Training robots to execute tasks in the real world requires data — the more, the better. The problem is that creating these datasets takes a lot of time and effort, and methods don’t scale well. That’s where Robot Learning with Semantically Imagined Experience (ROSIE) comes in.
The basic concept is straightforward: enhance training data with hallucinated elements to change details, add variations, or introduce novel distractions. Studies show a robot additionally trained on this data performs tasks better than one without.
Suppose one has a dataset consisting of a robot arm picking up a coke can and placing it into an orange lunchbox. That training data is used to teach the arm how to do the task. But in the real world, maybe there is distracting clutter on the countertop. Or, the lunchbox in the training data was empty, but the one on the counter right now already has a sandwich inside it. The further a real-world task differs from the training dataset, the less capable and accurate the robot becomes.

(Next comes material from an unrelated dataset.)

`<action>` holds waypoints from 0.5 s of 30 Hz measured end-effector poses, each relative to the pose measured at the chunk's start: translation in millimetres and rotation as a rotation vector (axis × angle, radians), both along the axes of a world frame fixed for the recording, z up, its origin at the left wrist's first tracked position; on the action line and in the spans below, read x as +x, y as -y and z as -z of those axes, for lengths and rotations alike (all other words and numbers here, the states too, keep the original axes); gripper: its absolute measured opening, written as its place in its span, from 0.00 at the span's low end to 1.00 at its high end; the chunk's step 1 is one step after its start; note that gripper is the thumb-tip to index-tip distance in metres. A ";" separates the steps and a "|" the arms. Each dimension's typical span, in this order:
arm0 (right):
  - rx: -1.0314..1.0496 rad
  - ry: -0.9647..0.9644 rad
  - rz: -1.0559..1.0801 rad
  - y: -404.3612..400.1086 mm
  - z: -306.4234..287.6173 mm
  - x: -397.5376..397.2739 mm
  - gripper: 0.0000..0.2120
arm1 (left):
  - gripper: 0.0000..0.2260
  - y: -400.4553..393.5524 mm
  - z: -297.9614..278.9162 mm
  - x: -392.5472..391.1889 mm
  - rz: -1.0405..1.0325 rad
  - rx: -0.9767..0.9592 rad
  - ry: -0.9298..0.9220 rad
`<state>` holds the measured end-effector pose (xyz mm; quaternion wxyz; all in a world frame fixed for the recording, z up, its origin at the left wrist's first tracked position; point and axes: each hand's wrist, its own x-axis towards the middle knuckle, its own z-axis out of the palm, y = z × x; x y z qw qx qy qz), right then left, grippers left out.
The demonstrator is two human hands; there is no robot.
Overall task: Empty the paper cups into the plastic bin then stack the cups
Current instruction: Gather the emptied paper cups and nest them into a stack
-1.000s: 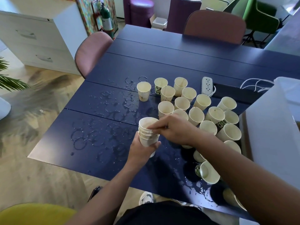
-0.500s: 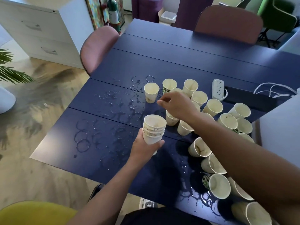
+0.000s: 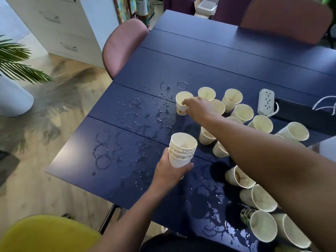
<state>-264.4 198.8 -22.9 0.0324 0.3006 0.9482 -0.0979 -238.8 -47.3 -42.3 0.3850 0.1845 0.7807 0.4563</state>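
Right hand (image 3: 197,109) now stretched farther across the table than half a second ago, away from the middle cluster and onto the leftmost paper cup (image 3: 182,106) in the far row, fingertips curled over its rim and pinching it while it stands upright on the wet surface. Left hand (image 3: 170,170) unchanged, wrapped around the base of a stack of nested cups (image 3: 182,150), held upright just above the near part of the tabletop, stack no taller than before. Cups of thin cream paper, tapered, with rolled rims, some speckled with brown stains, one near the bottom right edge printed green. More loose cups (image 3: 243,113) standing beyond and beside the right forearm, others (image 3: 263,228) lying tipped on their sides at the near right, mouths facing the camera. Table (image 3: 227,57) of smooth dark blue boards with straight seams, covered in ring-shaped water marks (image 3: 102,161) and scattered droplets. White power strip (image 3: 265,101) flat beyond the cups, cord trailing. Pale corner of the plastic bin (image 3: 328,149) only just visible at the right edge. Pink padded chair (image 3: 123,46) tucked at the table's left side, yellow seat (image 3: 45,235) near the bottom left corner.
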 end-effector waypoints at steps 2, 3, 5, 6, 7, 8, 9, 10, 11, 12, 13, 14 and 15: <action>0.024 0.001 -0.002 0.0 5.2 1.5 0.16 | 0.23 3.1 0.9 -1.7 -0.008 -0.014 -0.007; 0.038 -0.008 -0.008 0.8 6.7 3.2 0.14 | 0.22 5.0 1.1 -2.5 -0.014 -0.020 -0.011; 0.038 -0.065 0.011 3.5 6.9 6.8 0.12 | 0.22 8.1 0.5 -3.6 -0.024 -0.015 -0.010; 0.023 -0.111 0.029 5.5 5.5 8.5 0.11 | 0.22 9.5 0.0 -3.8 -0.031 -0.010 -0.007; 0.002 -0.163 0.044 8.0 3.4 10.5 0.10 | 0.23 10.4 -0.6 -3.8 -0.039 -0.006 -0.001; -0.017 -0.213 0.054 11.3 -0.2 12.9 0.10 | 0.24 11.3 -1.2 -3.5 -0.042 -0.001 0.001; -0.033 -0.256 0.063 14.6 -4.3 15.6 0.09 | 0.24 12.0 -0.7 -3.1 -0.041 0.003 0.002; -0.049 -0.300 0.069 18.1 -10.2 18.5 0.09 | 0.24 12.7 -0.5 -2.5 -0.036 0.010 0.001; -0.068 -0.352 0.075 22.3 -17.2 22.2 0.09 | 0.23 13.2 0.5 -1.8 -0.029 0.015 -0.001; -0.086 -0.411 0.079 27.4 -25.0 26.2 0.10 | 0.21 14.2 1.0 -1.6 -0.024 0.021 -0.001; -0.096 -0.475 0.078 33.1 -34.1 30.4 0.11 | 0.21 14.1 0.7 -1.5 -0.023 0.023 -0.001; -0.100 -0.546 0.068 39.8 -43.2 34.7 0.12 | 0.21 13.8 0.2 -1.9 -0.027 0.030 0.001; -0.103 -0.626 0.054 47.1 -52.6 40.1 0.13 | 0.22 12.9 -0.2 -2.0 -0.030 0.036 0.002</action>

ROSIE aims to alleviate this problem by using image diffusion models (such as Imagen) to enhance the training data in targeted and direct ways. In one example, a robot has been trained to deposit an object into a drawer. ROSIE augments this training by inpainting the drawer in the training data, replacing it with a metal sink. A robot trained on both datasets competently performs the task of placing an object into a metal sink, despite the fact that a sink never actually appears in the original training data, nor has the robot ever seen this particular real-world sink. A robot without the benefit of ROSIE fails the task.
Here is a link to the team’s paper, and embedded below is a video demonstrating ROSIE both in concept and in action. This is also in a way a bit reminiscent of a plug-in we recently saw for Blender, which uses an AI image generator to texture entire 3D scenes with a simple text prompt.
9 thoughts on “Teaching A Robot To Hallucinate”
Sounds similar to taking a nap as a human being so the brain can digest new information during some heavy studying or learning new complex tasks. Only we call it dreaming instead of hallucinating…
Yeah that was what I was thinking, this is definitely dreaming rather than hallucinating. Hallucinating would be if the robot was there physically and was having its camera feed altered with other objects added in but this is just altering it’s training data when the robot isn’t physically powered on, so it is just dreaming.
The neural net is merely trained on simulated data AND real data, instead of just the real data set. It does not generate the imagery.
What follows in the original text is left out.